Enhanced with full SearXNG parameter support:

engines: google, bing, duckduckgo, etc.
categories: general, news, it, science, etc.
language: en, es, fr, de, etc.
safesearch: 0 (off), 1 (moderate), 2 (strict)
time_range: day, week, month, year
pageno: Page number for pagination

{
  "query": "rust programming",
  "engines": "google,bing",
  "categories": "it,general",
  "language": "en",
  "safesearch": 1,
  "time_range": "month",
  "max_results": 20
}

Agent-friendly extras:

max_results: Limit how many ranked results you return to keep the response concise (1-100, default: 10)
The tool surfaces SearXNG answers, spelling corrections, suggestions, and a count of unresponsive_engines so agents know when to retry or refine the query

Enhanced Results (v2.0): Each search result now includes:

domain: Extracted domain name (e.g., "tokio.rs")
source_type: Automatic classification:
- docs - Official documentation (*.github.io, docs.rs, readthedocs.org)
- repo - Code repositories (github.com, gitlab.com, bitbucket.org)
- blog - Technical blogs (medium.com, dev.to, substack.com)
- video - Video platforms (youtube.com, vimeo.com)
- qa - Q&A sites (stackoverflow.com, reddit.com)
- package - Package registries (crates.io, npmjs.com, pypi.org)
- gaming - Gaming sites (steam, facepunch)
- other - General/unknown sites

Example: Agents can now filter results programmatically:

# Get only documentation links
docs = [r for r in results if r['source_type'] == 'docs']

# Filter by trusted domains
trusted = [r for r in results if r['domain'] in ['rust-lang.org', 'tokio.rs']]

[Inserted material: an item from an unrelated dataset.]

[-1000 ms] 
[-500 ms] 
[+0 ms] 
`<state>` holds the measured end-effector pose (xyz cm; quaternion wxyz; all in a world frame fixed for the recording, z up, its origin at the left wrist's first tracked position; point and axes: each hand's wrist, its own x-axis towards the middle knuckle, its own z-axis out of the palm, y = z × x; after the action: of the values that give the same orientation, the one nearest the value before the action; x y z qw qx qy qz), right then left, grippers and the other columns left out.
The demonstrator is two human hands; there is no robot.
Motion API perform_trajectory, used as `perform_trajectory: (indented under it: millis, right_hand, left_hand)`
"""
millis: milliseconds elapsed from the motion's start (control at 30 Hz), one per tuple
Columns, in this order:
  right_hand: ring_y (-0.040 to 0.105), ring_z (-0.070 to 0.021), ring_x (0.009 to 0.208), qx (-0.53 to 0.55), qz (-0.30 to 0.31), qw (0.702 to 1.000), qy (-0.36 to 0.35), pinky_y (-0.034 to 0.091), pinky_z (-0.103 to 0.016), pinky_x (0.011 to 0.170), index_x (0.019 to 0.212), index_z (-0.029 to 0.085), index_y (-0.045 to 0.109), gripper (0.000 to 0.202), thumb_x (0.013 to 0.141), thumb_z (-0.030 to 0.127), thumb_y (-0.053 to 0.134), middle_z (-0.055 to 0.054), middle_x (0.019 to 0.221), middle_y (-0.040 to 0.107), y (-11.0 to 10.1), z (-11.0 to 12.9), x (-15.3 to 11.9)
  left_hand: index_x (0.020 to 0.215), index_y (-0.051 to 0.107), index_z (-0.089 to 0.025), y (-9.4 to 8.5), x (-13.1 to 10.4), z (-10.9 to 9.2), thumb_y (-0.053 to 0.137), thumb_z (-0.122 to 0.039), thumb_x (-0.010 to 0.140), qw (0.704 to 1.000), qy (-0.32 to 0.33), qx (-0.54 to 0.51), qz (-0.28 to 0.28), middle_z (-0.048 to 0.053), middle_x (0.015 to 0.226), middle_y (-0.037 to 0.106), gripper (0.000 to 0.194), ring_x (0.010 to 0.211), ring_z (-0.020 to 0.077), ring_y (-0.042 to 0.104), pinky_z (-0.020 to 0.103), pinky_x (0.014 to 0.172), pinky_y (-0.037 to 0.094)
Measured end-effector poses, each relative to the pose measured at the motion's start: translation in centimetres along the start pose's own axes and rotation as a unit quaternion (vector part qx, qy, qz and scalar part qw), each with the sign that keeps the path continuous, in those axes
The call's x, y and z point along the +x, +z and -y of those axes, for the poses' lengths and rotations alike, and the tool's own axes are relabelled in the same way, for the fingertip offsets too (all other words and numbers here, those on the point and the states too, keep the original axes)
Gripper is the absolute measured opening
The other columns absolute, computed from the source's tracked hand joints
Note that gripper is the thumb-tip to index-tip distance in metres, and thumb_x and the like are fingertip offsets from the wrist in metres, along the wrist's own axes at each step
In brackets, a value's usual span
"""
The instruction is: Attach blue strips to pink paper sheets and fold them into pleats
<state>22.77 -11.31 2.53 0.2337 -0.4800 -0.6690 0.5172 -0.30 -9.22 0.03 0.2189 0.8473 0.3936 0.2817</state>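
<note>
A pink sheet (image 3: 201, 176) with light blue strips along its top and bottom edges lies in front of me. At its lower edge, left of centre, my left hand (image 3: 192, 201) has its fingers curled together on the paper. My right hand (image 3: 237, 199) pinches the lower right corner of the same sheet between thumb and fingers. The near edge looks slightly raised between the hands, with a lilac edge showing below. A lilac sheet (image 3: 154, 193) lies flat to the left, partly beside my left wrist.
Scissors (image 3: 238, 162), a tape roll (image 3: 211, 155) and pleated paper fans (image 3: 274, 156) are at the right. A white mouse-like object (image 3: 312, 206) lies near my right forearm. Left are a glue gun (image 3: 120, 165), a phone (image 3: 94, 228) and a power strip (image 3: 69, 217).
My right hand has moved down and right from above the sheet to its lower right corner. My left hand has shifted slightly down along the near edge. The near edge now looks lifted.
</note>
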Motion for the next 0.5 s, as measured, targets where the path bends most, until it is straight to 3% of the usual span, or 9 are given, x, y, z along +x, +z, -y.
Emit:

`scrape_url` - Optimized Content Extraction

Intelligent scraping with advanced cleanup:

✅ Smart Link Filtering: Extracts links from main content (article/main tags) only
✅ Source Citations: Returns [1], [2] markers with full URL mapping in Sources section
✅ Noise Removal: Automatically removes ads, navigation, footers, and boilerplate
✅ Clean Text: Extracts article text with proper formatting preserved
✅ Rich Metadata: OpenGraph, author, publish date, reading time, canonical URL
✅ Structured Data: Headings (H1-H6), images with alt text, language detection
✅ Documentation Sites: Special handling for mdBook, GitBook, and similar formats
✅ Fallback Methods: Multiple extraction strategies for difficult sites
✅ Token-aware trimming: max_chars keeps previews within a manageable length and shows a flag when the content is truncated
✅ Configurable: Control link/image limits and filtering behavior
✅ Code Extraction: Preserves code blocks with syntax and language hints
✅ JSON Mode: Structured output for programmatic consumption
✅ Quality Scoring: Automatic content quality assessment (0.0-1.0)

Parameters:

{
  "url": "https://doc.rust-lang.org/book/ch01-00-getting-started.html",
  "content_links_only": true,  // Optional: smart filter (default: true)
  "max_links": 100,            // Optional: limit sources (default: 100, max: 500)
  "max_chars": 10000,          // Optional: cap preview length (default: 10000, max: 50000)
  "output_format": "text"      // Optional: "text" (default) or "json"
}

max_chars keeps scraped previews within token budgets; override the default for the entire server with the MAX_CONTENT_CHARS env var (100-50000).

Text Output (Default):

**Getting Started - The Rust Programming Language**

URL: https://doc.rust-lang.org/book/ch01-00-getting-started.html
Word Count: 842
Language: en

**Content:**
This chapter covers how to install Rust, write a Hello World program...
Learn more about [Cargo][1] and the [installation process][2].

**Sources:**
[1]: https://doc.rust-lang.org/cargo/ (Cargo documentation)
[2]: https://doc.rust-lang.org/book/ch01-01-installation.html (Installation)
[3]: https://doc.rust-lang.org/book/ch01-02-hello-world.html (Hello World)
...

JSON Output (New in v2.0): Set output_format: "json" to get structured data:

{
  "url": "https://example.com/article",
  "title": "Article Title",
  "clean_content": "Extracted text...",
  "meta_description": "Article description",
  "word_count": 842,
  "language": "en",
  "author": "John Doe",
  "published_at": "2024-12-01T10:00:00Z",
  "reading_time_minutes": 4,
  "code_blocks": [
    {
      "language": "rust",
      "code": "fn main() { println!(\"Hello\"); }",
      "start_char": null,
      "end_char": null
    }
  ],
  "truncated": false,
  "actual_chars": 8420,
  "max_chars_limit": 10000,
  "extraction_score": 0.85,
  "warnings": [],
  "domain": "example.com",
  "headings": [
    {"level": "h1", "text": "Main Title"},
    {"level": "h2", "text": "Section"}
  ],
  "links": [
    {"url": "https://...", "text": "Link text"}
  ],
  "images": [
    {"src": "https://...", "alt": "Image alt", "title": ""}
  ]
}

Key JSON Fields:

code_blocks: Extracted code with language detection (e.g., rust, python, javascript)
extraction_score: Quality assessment (0.0-1.0) based on content richness
truncated: Boolean flag indicating if content was cut off
warnings: Array of issues (e.g., ["content_truncated"])
domain: Source domain for filtering/trust assessment

`research_history` - Semantic Search History (🆕 v3.0 | Enhanced v3.5)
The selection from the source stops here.